▶ ACTION ITEM: All lines up to and including the one that contains "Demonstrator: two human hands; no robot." are to be transcribed exactly, starting from the first line of the records.

(Collected data entries)
- Opening Delimiter -

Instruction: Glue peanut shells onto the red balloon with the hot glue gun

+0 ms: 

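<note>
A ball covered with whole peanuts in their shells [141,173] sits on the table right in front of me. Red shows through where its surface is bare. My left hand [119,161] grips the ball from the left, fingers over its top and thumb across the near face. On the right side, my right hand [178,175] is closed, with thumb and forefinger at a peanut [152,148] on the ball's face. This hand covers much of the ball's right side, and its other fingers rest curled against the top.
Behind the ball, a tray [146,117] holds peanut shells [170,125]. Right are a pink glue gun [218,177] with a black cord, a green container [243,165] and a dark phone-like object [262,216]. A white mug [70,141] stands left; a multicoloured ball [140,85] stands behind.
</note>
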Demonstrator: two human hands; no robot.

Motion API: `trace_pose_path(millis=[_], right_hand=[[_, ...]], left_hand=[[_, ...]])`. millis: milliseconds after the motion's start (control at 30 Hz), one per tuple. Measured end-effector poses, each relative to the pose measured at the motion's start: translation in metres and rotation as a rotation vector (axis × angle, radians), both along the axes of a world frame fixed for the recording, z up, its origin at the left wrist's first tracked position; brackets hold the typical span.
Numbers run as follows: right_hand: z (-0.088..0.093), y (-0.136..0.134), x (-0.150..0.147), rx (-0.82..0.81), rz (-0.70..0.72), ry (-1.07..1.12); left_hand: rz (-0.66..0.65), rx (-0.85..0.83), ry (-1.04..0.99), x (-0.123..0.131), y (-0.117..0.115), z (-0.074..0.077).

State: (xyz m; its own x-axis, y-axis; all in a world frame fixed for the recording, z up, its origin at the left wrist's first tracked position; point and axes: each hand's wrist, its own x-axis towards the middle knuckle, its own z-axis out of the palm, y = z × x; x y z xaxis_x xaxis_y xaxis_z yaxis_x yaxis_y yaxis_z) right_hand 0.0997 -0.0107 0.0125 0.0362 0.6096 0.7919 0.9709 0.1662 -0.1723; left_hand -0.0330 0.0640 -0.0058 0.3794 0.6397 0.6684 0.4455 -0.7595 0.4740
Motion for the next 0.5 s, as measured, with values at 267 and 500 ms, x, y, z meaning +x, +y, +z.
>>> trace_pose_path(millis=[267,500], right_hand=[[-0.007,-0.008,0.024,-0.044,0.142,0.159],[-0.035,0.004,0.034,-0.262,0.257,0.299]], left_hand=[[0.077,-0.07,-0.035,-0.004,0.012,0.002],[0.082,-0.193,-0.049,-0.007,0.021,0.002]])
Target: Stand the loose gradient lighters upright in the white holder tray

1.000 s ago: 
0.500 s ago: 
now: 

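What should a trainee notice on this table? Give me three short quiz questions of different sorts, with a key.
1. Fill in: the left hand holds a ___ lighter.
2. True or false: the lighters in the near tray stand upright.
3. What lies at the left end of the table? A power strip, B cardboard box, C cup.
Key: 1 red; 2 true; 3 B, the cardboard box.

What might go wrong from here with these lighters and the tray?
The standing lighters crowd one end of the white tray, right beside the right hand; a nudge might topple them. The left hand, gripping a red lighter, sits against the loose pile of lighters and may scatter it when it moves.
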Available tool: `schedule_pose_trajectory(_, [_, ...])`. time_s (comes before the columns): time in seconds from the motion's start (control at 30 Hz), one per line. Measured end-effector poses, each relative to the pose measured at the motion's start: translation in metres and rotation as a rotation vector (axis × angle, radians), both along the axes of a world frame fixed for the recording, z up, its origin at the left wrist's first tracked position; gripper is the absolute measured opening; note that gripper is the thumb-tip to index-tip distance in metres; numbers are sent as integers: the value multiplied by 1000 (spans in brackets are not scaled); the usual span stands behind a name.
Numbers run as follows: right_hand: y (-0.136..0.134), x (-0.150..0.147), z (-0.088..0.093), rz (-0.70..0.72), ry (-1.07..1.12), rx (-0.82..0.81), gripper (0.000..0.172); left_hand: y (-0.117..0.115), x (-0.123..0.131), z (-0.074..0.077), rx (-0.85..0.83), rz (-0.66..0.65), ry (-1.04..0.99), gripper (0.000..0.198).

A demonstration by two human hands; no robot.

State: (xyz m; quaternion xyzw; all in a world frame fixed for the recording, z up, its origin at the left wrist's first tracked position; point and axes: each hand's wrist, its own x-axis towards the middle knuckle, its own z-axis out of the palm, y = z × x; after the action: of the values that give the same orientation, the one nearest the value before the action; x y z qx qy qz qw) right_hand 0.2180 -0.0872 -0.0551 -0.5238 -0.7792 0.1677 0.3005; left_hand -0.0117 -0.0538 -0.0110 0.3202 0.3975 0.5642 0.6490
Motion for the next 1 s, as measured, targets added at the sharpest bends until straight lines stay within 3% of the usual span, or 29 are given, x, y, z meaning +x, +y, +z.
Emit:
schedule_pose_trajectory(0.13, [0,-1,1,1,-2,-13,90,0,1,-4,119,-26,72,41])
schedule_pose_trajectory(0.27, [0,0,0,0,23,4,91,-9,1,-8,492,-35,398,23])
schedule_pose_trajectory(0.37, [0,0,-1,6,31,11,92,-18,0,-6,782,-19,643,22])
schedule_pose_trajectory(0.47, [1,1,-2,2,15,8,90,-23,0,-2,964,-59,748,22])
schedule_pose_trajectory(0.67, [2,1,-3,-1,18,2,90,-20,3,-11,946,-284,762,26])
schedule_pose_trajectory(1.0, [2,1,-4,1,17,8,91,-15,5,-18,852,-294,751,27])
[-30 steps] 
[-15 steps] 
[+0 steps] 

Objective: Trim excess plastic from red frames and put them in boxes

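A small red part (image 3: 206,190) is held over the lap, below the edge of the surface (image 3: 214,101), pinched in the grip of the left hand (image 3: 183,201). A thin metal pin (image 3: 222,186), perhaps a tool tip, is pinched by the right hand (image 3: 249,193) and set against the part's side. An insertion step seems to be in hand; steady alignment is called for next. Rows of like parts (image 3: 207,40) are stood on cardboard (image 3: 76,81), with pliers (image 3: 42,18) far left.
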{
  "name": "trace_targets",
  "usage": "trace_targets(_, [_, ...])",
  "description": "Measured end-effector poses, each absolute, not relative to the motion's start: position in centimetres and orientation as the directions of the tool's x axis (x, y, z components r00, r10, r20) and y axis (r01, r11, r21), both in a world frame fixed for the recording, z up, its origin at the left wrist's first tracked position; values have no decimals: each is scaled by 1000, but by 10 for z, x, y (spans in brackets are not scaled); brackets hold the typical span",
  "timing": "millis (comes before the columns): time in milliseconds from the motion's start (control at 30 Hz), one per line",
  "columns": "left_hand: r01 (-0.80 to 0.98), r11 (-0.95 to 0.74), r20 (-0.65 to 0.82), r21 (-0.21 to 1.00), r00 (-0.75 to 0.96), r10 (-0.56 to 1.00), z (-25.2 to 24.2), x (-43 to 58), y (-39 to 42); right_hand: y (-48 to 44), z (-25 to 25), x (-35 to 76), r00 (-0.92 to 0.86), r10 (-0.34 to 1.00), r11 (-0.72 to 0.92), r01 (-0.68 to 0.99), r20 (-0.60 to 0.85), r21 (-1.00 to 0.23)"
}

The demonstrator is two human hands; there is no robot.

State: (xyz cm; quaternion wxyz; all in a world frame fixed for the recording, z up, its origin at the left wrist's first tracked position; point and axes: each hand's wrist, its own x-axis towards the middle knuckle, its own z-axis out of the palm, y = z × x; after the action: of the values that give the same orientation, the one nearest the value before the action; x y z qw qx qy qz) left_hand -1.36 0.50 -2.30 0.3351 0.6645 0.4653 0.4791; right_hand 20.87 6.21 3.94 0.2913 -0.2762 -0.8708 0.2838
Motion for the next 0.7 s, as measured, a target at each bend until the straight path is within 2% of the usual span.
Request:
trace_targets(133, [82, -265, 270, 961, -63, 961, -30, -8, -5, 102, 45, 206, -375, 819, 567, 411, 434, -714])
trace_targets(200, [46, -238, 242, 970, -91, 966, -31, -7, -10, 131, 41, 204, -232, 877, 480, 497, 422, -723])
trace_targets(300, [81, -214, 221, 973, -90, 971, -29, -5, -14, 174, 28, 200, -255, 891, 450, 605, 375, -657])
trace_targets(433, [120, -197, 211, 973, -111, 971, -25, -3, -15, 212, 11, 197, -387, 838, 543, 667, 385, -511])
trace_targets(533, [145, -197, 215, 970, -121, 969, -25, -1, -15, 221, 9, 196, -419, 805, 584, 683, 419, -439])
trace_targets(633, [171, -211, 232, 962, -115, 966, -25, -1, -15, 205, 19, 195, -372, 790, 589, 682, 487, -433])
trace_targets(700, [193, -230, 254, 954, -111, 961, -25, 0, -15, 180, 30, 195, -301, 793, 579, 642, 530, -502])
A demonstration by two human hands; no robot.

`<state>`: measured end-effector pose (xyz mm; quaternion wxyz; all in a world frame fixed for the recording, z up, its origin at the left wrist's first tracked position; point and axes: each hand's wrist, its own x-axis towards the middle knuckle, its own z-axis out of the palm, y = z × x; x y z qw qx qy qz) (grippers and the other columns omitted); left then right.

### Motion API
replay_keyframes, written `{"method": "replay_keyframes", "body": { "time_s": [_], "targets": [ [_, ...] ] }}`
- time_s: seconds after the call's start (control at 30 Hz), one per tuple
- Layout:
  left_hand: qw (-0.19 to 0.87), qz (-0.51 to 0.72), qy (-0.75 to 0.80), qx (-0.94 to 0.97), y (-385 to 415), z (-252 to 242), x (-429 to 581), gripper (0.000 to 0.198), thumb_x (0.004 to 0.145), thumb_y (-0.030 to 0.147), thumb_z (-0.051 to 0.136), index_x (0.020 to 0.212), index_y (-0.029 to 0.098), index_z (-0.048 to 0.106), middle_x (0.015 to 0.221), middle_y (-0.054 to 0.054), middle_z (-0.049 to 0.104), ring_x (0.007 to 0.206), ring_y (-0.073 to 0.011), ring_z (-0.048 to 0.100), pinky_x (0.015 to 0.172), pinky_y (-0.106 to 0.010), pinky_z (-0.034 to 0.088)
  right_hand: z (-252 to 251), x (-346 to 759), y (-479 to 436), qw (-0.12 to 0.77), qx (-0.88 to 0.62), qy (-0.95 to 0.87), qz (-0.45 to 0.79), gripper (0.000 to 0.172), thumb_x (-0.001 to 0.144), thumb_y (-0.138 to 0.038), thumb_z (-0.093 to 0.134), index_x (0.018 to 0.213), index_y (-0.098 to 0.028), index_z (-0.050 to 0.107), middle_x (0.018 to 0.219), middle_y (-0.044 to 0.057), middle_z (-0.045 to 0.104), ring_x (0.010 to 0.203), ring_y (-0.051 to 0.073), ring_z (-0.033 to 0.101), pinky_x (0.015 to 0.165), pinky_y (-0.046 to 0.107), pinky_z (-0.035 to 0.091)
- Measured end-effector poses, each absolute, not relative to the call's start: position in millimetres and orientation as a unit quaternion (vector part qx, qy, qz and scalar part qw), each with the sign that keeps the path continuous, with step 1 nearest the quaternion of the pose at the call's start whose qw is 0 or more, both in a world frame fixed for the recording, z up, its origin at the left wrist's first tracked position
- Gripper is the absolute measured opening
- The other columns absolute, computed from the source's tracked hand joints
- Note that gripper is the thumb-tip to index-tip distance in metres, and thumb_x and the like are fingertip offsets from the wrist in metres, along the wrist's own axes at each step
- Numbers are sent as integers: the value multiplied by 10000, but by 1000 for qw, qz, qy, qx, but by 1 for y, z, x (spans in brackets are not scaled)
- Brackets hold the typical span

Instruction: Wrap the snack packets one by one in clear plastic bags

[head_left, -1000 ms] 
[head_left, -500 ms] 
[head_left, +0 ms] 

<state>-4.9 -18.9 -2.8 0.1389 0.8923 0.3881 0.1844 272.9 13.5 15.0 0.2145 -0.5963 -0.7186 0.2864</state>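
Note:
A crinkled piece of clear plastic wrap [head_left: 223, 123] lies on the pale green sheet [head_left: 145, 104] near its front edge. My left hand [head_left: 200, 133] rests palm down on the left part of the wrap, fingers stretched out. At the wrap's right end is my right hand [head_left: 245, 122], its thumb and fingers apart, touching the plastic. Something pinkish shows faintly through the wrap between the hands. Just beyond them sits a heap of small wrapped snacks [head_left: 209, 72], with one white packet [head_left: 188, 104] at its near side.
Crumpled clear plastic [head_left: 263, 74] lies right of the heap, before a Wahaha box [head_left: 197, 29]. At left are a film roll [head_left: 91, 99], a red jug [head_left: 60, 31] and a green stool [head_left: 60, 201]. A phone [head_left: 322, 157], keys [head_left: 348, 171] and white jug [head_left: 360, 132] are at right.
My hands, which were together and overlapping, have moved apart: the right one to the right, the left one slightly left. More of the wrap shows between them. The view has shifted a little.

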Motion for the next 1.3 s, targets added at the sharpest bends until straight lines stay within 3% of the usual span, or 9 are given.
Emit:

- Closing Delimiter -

▶ EXERCISE RESPONSE:
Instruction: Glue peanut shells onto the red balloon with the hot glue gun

+0 ms: 

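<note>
A ball covered with whole peanuts in their shells [141,173] sits on the table right in front of me. Red shows through where its surface is bare. My left hand [119,161] grips the ball from the left, fingers over its top and thumb across the near face. On the right side, my right hand [178,175] is closed, with thumb and forefinger at a peanut [152,148] on the ball's face. This hand covers much of the ball's right side, and its other fingers rest curled against the top.
Behind the ball, a tray [146,117] holds peanut shells [170,125]. Right are a pink glue gun [218,177] with a black cord, a green container [243,165] and a dark phone-like object [262,216]. A white mug [70,141] stands left; a multicoloured ball [140,85] stands behind.
</note>
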Demonstrator: two human hands; no robot.

This answer is now complete.